## INFORMATION SHOWN

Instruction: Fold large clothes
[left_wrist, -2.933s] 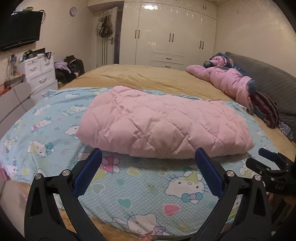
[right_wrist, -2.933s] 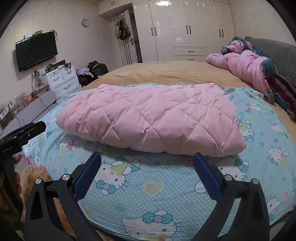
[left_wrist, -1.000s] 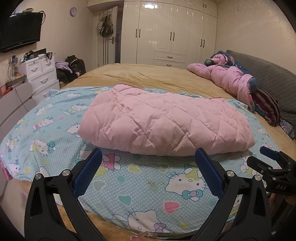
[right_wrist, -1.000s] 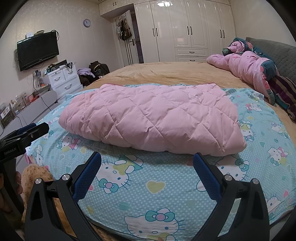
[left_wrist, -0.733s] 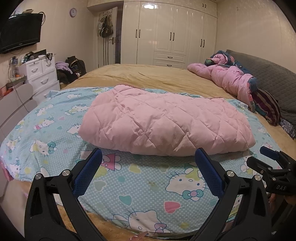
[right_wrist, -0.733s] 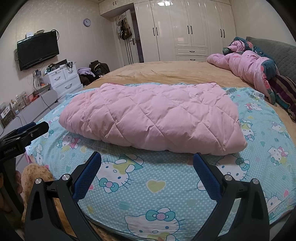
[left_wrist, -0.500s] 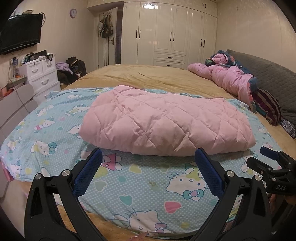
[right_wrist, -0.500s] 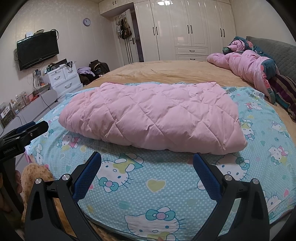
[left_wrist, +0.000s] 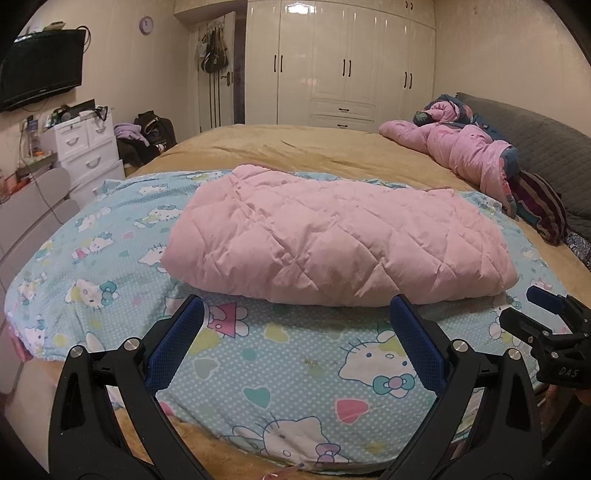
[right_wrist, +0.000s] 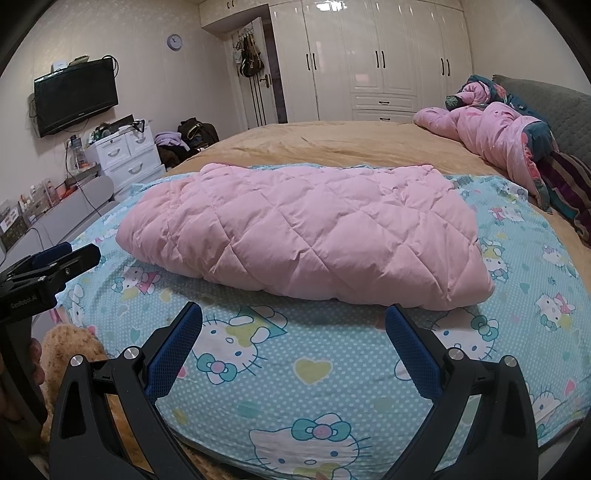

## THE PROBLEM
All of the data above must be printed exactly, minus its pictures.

## EXERCISE RESPONSE
Instruction: Fold large clothes
[left_wrist, -2.933s] 
[right_wrist, -2.933s] 
[left_wrist, -1.000s] 
[right_wrist, -1.000s] 
[left_wrist, -0.733s] 
[right_wrist, -0.733s] 
[left_wrist, -0.500s] 
[right_wrist, -0.500s] 
[left_wrist, +0.000s] 
[right_wrist, +0.000s] 

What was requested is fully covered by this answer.